_Work request_: Search the entries for the word "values". Copy each line in which it is found.

(Entries taken from a collection)
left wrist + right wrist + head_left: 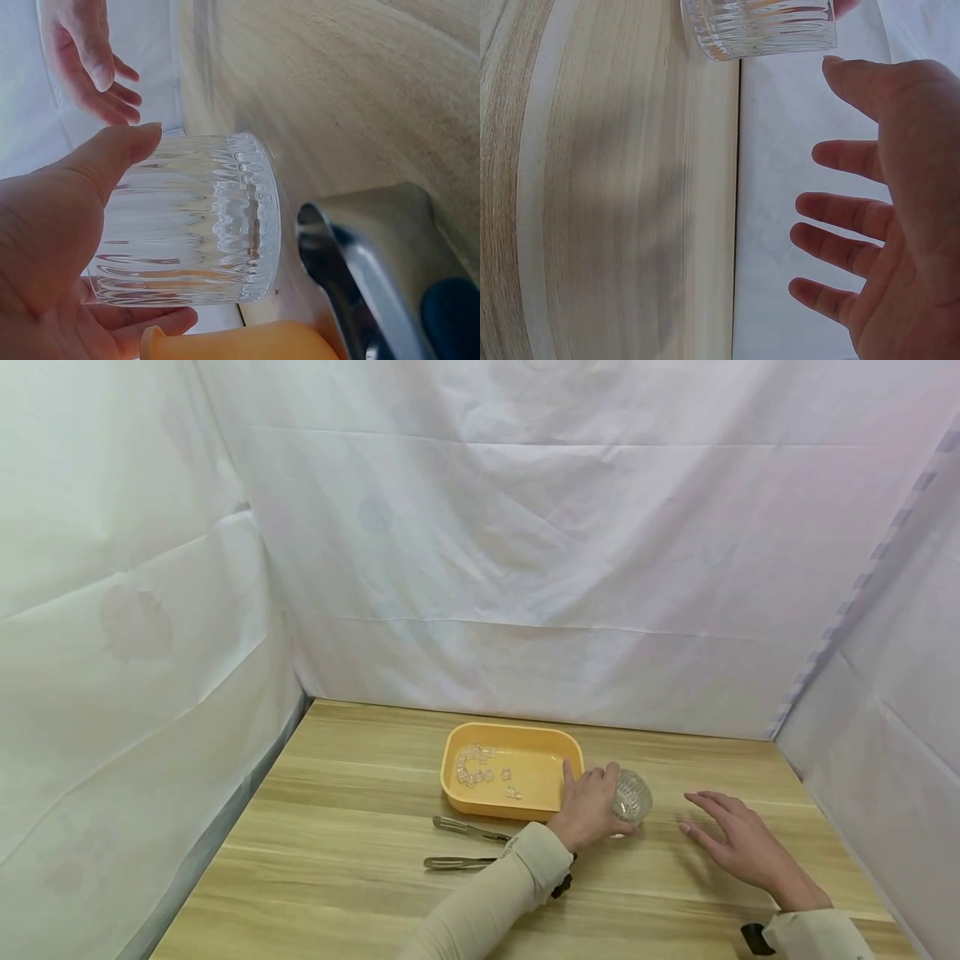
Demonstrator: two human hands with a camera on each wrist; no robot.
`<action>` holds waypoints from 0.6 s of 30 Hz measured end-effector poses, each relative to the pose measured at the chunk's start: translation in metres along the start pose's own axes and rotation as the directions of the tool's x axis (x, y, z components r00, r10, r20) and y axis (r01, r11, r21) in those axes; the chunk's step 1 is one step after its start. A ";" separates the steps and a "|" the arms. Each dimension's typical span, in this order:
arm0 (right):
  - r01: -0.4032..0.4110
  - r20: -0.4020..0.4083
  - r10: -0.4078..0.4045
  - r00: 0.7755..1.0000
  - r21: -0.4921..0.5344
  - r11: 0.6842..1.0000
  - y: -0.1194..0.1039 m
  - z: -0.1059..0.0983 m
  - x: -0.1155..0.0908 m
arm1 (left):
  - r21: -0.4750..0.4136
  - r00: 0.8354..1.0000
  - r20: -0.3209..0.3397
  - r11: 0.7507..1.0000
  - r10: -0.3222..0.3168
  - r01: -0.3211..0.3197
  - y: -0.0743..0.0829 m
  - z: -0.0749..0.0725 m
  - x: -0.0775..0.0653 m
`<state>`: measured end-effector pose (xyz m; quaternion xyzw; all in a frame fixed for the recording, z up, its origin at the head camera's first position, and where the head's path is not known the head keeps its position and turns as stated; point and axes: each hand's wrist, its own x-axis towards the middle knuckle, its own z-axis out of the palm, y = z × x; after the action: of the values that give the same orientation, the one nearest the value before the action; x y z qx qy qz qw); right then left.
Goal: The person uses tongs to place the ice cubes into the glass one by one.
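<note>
1. Glass (633,797), clear and ribbed, is just beyond the right end of the yellow tray, between it and the right hand; whether its base touches the table I cannot tell
2. Left hand (588,807) grips the glass from its left side, thumb on the near side and fingers round the far side, while one finger sticks out by the tray's right end
3. Right hand (742,843) holds nothing: its fingers are spread and slightly bent, near the glass but apart from it, with the thumb on the side toward the wearer
4. Yellow tray (487,807) sits on the wood-grain table (337,827), and small clear cubes (506,774) lie in it, most of them bunched in its left half
5. Metal tongs (459,863) lie in front of the tray, their two arms spread apart and partly hidden behind the left forearm
6. Pale sleeves (487,906) cover both forearms, and white cloth (525,568) hangs behind the table and along its sides
</note>
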<state>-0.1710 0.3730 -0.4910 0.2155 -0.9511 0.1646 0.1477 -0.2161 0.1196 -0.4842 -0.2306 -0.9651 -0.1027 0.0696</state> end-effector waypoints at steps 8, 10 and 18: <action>-0.025 0.026 0.025 0.999 -0.003 1.000 -0.002 -0.002 0.000 | -0.005 0.998 -0.045 0.999 0.042 -0.042 -0.002 0.000 0.001; -0.024 0.025 0.024 0.999 -0.003 1.000 -0.002 -0.002 0.000 | -0.007 0.998 -0.044 0.999 0.051 -0.052 -0.002 0.000 0.000; -0.006 0.005 0.006 1.000 0.001 1.000 -0.001 0.002 -0.001 | -0.076 0.996 -0.051 0.994 0.069 -0.072 -0.003 -0.002 0.000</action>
<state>-0.1699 0.3715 -0.4928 0.2129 -0.9521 0.1652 0.1447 -0.2176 0.1166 -0.4832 -0.2645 -0.9497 -0.1432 0.0875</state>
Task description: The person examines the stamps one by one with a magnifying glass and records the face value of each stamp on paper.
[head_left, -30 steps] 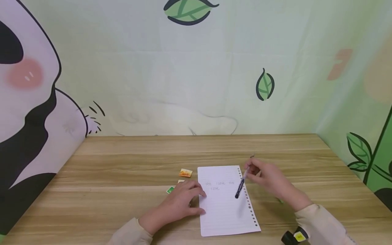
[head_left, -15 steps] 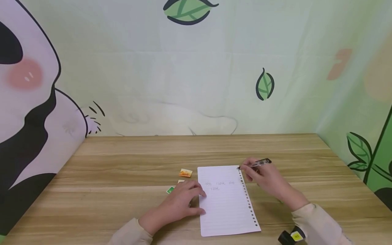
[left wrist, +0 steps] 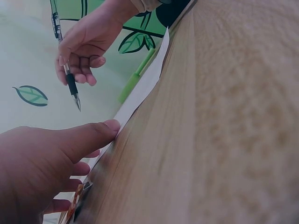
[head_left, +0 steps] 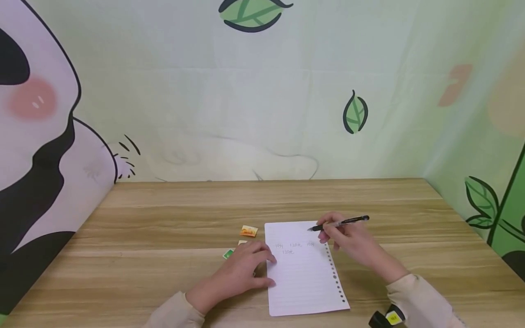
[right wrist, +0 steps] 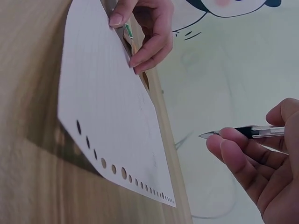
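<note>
A white lined sheet of paper (head_left: 303,282) with punched holes down its right side lies on the wooden table, bearing two short lines of handwriting near its upper part. My left hand (head_left: 242,271) rests on its left edge, thumb and fingertips on the paper, fingers loosely bent. Above the upper right of the sheet, my right hand (head_left: 352,239) pinches a black-and-clear pen (head_left: 344,222). The pen tip (right wrist: 204,136) is held off the paper in the right wrist view, pointing left. The pen's clear barrel runs back across the right hand.
Small printed pieces, one orange (head_left: 249,231) and one green (head_left: 228,254), lie left of the sheet, partly behind the left hand. A bright green stick-like object (left wrist: 135,77) lies past the paper in the left wrist view. A printed backdrop (head_left: 246,114) stands behind the table (head_left: 164,214).
The pen has turned in my right hand, from tip down toward me to tip pointing left. That hand has shifted slightly left over the sheet. My left hand has stayed put.
</note>
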Motion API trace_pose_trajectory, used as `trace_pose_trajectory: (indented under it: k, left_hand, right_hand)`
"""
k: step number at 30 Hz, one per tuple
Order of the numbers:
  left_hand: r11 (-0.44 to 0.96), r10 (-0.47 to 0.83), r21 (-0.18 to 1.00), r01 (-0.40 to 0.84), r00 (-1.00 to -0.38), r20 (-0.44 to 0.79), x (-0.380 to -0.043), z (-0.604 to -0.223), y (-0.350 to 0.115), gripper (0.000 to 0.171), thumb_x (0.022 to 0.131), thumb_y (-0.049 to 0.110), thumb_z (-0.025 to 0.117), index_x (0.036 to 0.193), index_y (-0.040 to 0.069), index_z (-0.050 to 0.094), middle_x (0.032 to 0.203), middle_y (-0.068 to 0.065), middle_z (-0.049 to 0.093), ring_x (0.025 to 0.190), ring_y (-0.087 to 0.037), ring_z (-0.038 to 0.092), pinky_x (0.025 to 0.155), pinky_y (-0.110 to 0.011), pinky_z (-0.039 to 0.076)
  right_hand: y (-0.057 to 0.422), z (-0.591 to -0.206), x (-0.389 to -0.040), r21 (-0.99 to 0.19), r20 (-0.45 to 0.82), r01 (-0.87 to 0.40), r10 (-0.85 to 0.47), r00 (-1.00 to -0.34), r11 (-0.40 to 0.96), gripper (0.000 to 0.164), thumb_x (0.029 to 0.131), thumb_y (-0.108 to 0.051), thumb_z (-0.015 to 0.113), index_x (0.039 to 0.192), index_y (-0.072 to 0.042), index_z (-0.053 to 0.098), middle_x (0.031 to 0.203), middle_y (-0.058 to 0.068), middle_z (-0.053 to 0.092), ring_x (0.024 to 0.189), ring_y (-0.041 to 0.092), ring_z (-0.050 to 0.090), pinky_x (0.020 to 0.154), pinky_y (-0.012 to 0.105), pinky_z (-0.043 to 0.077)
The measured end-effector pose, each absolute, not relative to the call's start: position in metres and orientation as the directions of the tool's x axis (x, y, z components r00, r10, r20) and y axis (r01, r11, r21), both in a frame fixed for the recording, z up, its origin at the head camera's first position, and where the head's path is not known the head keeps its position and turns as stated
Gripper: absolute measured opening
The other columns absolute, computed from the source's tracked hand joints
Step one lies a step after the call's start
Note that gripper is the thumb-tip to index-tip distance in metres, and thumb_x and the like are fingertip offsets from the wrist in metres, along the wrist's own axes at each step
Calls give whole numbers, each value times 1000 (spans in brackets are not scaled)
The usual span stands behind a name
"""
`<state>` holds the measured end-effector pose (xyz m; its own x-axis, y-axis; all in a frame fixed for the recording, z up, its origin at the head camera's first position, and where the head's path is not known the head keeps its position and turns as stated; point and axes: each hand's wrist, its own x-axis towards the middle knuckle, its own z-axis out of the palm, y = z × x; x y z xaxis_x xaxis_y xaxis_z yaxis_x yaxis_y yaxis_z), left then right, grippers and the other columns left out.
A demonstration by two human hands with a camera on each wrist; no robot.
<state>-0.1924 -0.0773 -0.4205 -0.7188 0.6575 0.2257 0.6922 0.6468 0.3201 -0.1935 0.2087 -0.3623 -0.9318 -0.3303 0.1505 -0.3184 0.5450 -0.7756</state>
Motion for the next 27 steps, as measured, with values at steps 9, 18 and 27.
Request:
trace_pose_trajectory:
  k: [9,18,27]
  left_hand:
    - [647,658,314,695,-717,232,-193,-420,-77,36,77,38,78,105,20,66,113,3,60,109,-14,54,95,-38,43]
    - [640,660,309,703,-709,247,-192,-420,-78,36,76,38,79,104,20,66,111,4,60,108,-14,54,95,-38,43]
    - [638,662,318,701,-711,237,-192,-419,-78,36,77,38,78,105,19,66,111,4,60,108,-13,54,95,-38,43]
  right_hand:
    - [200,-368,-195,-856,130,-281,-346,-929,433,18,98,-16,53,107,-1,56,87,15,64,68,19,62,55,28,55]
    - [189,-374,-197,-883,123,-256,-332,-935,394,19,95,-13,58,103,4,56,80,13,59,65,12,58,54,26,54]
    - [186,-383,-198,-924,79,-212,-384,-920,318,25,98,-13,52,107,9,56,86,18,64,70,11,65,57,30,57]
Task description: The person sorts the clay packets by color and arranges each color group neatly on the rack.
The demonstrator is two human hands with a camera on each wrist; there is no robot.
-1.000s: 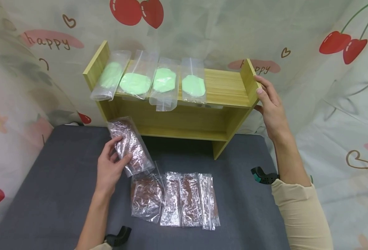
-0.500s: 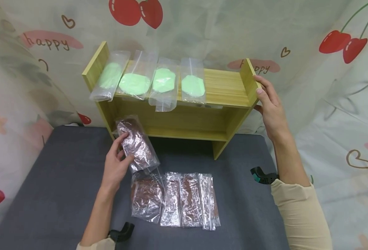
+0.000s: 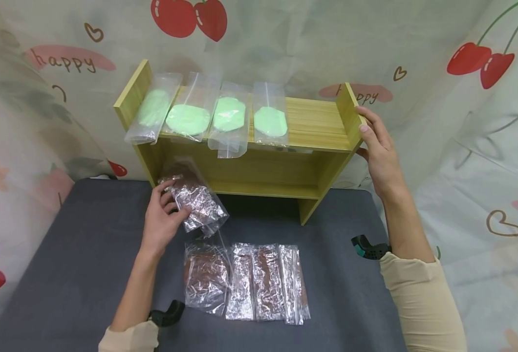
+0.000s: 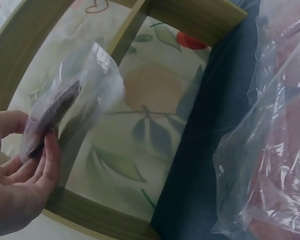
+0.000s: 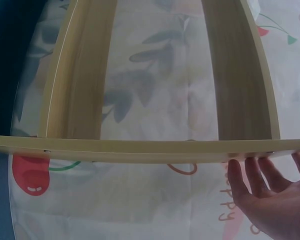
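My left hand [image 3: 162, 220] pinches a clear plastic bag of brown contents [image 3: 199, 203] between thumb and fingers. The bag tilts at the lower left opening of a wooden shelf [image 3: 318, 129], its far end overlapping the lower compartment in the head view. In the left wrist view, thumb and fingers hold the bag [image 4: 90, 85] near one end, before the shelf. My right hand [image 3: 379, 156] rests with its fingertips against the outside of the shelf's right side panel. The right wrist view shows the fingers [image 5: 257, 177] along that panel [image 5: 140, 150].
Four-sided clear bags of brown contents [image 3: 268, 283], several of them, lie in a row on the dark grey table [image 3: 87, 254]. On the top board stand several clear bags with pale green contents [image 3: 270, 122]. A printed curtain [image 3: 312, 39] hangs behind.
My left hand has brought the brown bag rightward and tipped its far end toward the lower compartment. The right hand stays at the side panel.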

_Expected output_:
`<state>`: measured end-effector pose (xyz m; quaternion xyzw; all in a frame fixed for the recording, z up, its origin at the head camera's first position, and where the head's path is not known the head keeps its position and turns as stated; point and axes: each hand's wrist, its own x-axis towards the middle knuckle, its own z-axis out of the palm, y = z × x; after the action: of the values that give the same orientation, the one nearest the value before the action; x y z qx qy qz qw); right then left.
Motion for the next 27 steps, as measured, with values at steps 9, 18 and 27.

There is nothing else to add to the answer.